I was recently doing some development and using LM Studio to run my local models. I had an issue that was ‘strange’ with one model, in that it was not any better, or worse than my standard goto Llama 3.2 instruct, it was just so very different in the output it was giving, how it was interpreting prompts in a way that was so different to any other model that I had tried.
I looked at the prompt structure in LM Studio and to my surprise there were many Chinese characters there! so I checked the huggingface model card, also predominately in Chinese, and yes I have confirmed it was Chinese.
The above led me to investigate LLM’s China, etc.
I was surprised to learn that close to 50% of open source (free) LLM’s originate from Chinese sources see here. I don’t have 100% confidence in what I read on Reddit! so I investigated further to confirm that what was being shown was probably true.
My mindset, like most is that I don’t generally trust such as emails from places like China, Russia, etc. Rightly, or wrongly I became suspicious. My grandmother would often tell me, ‘nothing in life is free, and that if someone is offering you something for free, then they will have a reason for doing so’.
I have now drifted a long way from my original reason for checking out this model, but I became intrigued by this situation.
Think of the basics of how an LLM functions: Calculating the probability of what the next token (vector component) will be. If we expand on this and for simplicity rephrase token to word. Then we can say that the probability of next word leads to sentence, etc.
What if, while building these free open source LLM’s, suble changes are made to steer the outputs towards a certain dirtection? You get my drift?

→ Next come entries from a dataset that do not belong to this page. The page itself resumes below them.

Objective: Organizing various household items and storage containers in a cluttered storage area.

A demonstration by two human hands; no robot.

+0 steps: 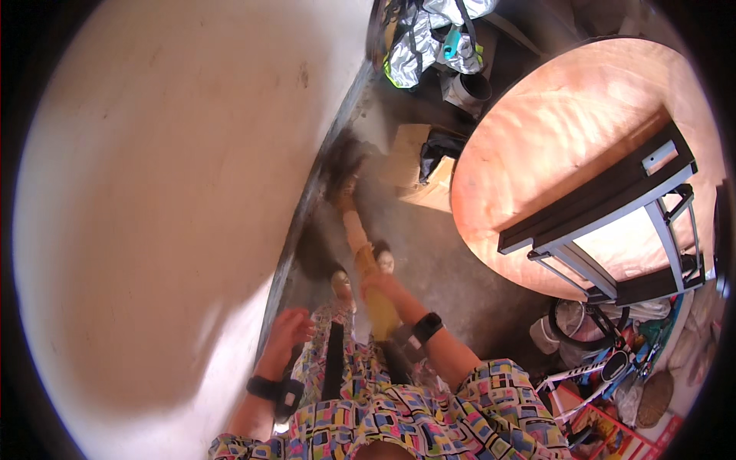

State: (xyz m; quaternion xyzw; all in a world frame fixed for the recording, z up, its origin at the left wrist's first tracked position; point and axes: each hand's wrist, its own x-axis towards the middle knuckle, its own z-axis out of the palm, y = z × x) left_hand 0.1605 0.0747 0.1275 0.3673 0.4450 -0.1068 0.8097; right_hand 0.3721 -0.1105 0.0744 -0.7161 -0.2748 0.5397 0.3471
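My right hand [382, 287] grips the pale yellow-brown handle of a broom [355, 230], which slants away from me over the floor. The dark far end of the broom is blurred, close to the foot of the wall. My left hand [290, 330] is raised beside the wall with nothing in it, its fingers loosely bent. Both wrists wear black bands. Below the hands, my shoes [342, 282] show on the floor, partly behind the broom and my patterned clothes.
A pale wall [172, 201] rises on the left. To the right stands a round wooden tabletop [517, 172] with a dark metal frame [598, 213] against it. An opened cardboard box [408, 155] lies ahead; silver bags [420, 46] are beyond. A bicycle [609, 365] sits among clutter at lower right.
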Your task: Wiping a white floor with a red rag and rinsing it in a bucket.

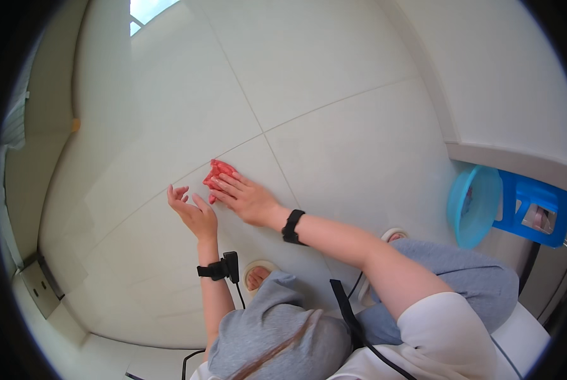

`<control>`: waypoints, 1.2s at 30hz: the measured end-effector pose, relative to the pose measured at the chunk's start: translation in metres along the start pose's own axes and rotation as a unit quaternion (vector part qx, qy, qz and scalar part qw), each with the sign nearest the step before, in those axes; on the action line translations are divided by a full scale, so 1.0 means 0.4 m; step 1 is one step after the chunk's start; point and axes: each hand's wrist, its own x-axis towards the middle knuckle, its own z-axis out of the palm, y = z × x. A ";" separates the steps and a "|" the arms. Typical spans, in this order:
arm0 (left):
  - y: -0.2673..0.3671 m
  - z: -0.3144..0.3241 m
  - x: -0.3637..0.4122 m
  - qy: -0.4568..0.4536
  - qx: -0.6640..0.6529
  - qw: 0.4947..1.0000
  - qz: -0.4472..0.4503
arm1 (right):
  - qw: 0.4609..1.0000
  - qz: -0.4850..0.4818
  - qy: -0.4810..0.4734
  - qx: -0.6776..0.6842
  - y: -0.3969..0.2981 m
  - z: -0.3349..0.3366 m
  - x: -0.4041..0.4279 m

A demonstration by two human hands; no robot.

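A crumpled red cloth (220,172) lies on the pale tiled floor (340,142), close to a tile joint. My right hand (247,197) rests flat on it, palm down and fingers stretched over its lower part; the palm side is hidden. Just left of the cloth, my left hand (194,211) is raised with its fingers apart and slightly curled, holding nothing. A black strap is around each wrist, and the left one carries a small black device (231,267) with a cable.
At the right, a translucent light-blue basin (476,206) stands tilted against a blue plastic stool (526,209), with something small inside it. A white wall or panel edge (507,156) runs above them. A socket plate (40,289) is at lower left. My slippered feet are below my hands.
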 end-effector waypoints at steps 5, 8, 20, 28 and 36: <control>-0.055 -0.015 -0.021 -0.028 0.023 0.999 -0.034 | 0.998 -0.041 0.009 -0.041 0.050 -0.037 0.028; -0.071 -0.026 -0.027 -0.029 0.005 0.997 -0.067 | 0.978 0.067 0.018 -0.197 0.210 -0.221 0.082; -0.093 -0.007 -0.034 -0.085 -0.024 0.996 0.027 | 0.840 0.344 0.059 -0.416 0.642 -0.734 -0.411; -0.065 -0.016 -0.015 -0.062 -0.053 0.996 0.041 | 0.953 0.189 0.033 -0.236 0.165 -0.371 -0.302; -0.025 0.006 0.004 -0.011 -0.085 0.996 0.036 | 0.982 -0.002 -0.169 -0.082 -0.005 -0.127 -0.340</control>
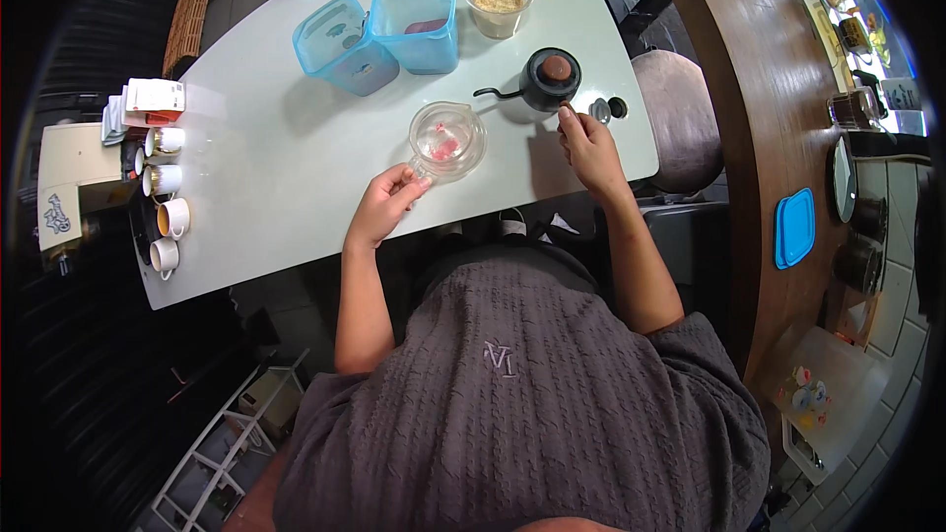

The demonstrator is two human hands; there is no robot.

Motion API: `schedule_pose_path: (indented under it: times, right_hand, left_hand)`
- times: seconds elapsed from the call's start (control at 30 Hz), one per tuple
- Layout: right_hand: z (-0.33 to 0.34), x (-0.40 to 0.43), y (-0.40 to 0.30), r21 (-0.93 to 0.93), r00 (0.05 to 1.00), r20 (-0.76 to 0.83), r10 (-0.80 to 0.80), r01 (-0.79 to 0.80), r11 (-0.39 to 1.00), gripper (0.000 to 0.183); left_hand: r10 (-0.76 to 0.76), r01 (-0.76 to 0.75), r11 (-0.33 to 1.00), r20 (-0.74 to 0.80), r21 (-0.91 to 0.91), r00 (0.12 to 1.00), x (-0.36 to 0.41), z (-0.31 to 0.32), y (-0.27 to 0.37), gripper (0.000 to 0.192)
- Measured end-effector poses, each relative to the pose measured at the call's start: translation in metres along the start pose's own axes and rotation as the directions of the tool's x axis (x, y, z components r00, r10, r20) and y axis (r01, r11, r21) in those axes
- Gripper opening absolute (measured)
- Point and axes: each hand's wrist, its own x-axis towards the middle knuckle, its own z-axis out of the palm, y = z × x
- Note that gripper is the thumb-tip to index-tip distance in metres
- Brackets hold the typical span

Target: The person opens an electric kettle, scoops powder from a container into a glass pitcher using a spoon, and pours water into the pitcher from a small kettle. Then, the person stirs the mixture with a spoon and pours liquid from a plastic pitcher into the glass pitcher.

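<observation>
My left hand [390, 201] grips the handle of a clear glass jug [473, 151] near the table's front edge. A small pink-red substance [445, 148] shows inside the jug. On the right, my right hand [589, 151] holds the handle of a black gooseneck kettle [545, 92], whose lid bears a brown knob [556, 68]. The kettle's thin spout points left, towards the jug but apart from it. Whether the kettle rests on the table is hard to tell. Beside my right fingers is a small clear glass item [600, 111].
Two blue translucent containers [414, 52] and a clear cup [499, 4] of tan granules stand at the back of the white table [251, 185]. Several cups [162, 180] line its left end. A round stool [676, 118] and wooden counter [746, 185] with blue lids [795, 227] are at right.
</observation>
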Motion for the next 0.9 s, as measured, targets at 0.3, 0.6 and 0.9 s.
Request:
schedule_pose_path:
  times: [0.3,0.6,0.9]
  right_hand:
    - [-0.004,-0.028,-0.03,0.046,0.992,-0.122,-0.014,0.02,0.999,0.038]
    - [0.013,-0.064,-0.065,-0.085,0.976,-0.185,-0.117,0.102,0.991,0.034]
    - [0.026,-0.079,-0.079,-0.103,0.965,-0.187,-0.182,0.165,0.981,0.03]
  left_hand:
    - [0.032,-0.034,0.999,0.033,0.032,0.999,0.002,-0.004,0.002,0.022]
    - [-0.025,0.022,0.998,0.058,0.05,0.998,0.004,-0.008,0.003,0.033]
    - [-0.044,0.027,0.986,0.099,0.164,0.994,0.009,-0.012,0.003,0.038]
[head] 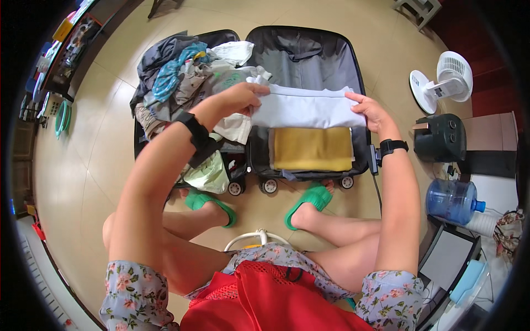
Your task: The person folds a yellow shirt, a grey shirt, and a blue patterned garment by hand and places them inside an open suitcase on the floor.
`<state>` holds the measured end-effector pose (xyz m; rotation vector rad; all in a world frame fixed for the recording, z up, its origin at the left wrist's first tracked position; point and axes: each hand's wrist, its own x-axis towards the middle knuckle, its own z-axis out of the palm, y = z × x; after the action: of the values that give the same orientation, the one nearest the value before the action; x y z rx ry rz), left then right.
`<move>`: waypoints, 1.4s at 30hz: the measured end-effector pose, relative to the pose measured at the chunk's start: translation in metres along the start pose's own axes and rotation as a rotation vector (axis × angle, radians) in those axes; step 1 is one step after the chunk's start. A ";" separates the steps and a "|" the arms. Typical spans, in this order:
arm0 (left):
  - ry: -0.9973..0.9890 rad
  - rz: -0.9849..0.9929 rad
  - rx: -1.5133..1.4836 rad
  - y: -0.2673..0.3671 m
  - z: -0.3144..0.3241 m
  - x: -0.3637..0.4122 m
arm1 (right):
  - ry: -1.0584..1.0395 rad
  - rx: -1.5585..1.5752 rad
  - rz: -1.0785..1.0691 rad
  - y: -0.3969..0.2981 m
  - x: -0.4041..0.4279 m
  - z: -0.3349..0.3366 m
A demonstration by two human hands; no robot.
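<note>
A folded white cloth garment (pixel 308 108) is stretched between my two hands above the right half of an open suitcase (pixel 359 66). My left hand (pixel 247 97) grips its left end, and my right hand (pixel 367 111) pinches its right end. Just below the garment, a folded mustard-yellow cloth (pixel 312 149) lies in the suitcase's lower right part. Grey lining (pixel 285 62) shows above it. In the left half sits a heaped pile of clothes, with a dark grey garment (pixel 159 56), a blue patterned cloth (pixel 167 80), white pieces and a pale green plastic bag (pixel 209 173).
The suitcase lies on a tiled floor (pixel 103 165), its wheels (pixel 270 186) facing my green slippers (pixel 315 198). To the right stand a white fan (pixel 453 76), a dark green air fryer (pixel 441 138) and a blue water bottle (pixel 451 202). A shelf (pixel 68 58) is at the upper left.
</note>
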<state>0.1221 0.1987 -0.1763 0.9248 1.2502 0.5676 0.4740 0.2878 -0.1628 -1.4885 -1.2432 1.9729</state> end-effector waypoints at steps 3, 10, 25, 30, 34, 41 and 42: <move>0.074 0.003 0.062 -0.013 0.006 0.028 | 0.035 -0.045 0.059 0.014 0.016 -0.008; 0.352 0.261 0.527 -0.048 0.012 0.108 | 0.206 -0.306 -0.119 0.035 0.074 -0.032; 0.483 0.170 0.738 -0.102 0.045 0.161 | 0.401 -0.767 -0.180 0.100 0.117 -0.049; 0.370 0.194 0.601 -0.105 0.041 0.166 | 0.400 -0.786 -0.186 0.104 0.122 -0.056; 0.330 0.157 0.566 -0.103 0.044 0.155 | 0.444 -0.817 -0.092 0.107 0.120 -0.047; 0.401 -0.152 0.441 -0.106 0.065 0.129 | 0.475 -0.912 0.110 0.097 0.112 -0.025; 0.295 -0.162 0.469 -0.104 0.068 0.125 | 0.484 -0.913 0.109 0.101 0.113 -0.030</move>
<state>0.2072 0.2248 -0.3288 1.1392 1.7537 0.2897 0.4798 0.3282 -0.3120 -2.2836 -1.9456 0.9539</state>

If this is so, then I’m sure that all nations, not just China could see potential in manipulating opinion, learning and anything else that may be to their benefit. **REM the USA in second in the list of top provider nations of free open source LLM’s. Living in the UK, I’m confident that ‘if’ such is possible then even my own goverment would see potential, this is not a China thing.
Given how much of our lives are becoming dependant on AI/LLM’s is the above something that should be considered for all LLM’s?
While there may be little to no evidence at present, we must ask to what extent we are becoming reliant on LLM’s. Where a huge market share is being soaked with free open source LLM’s, that in time such a reliance on this market could be manipulated?
Am I being paranoid, or is this something thats worth concidering?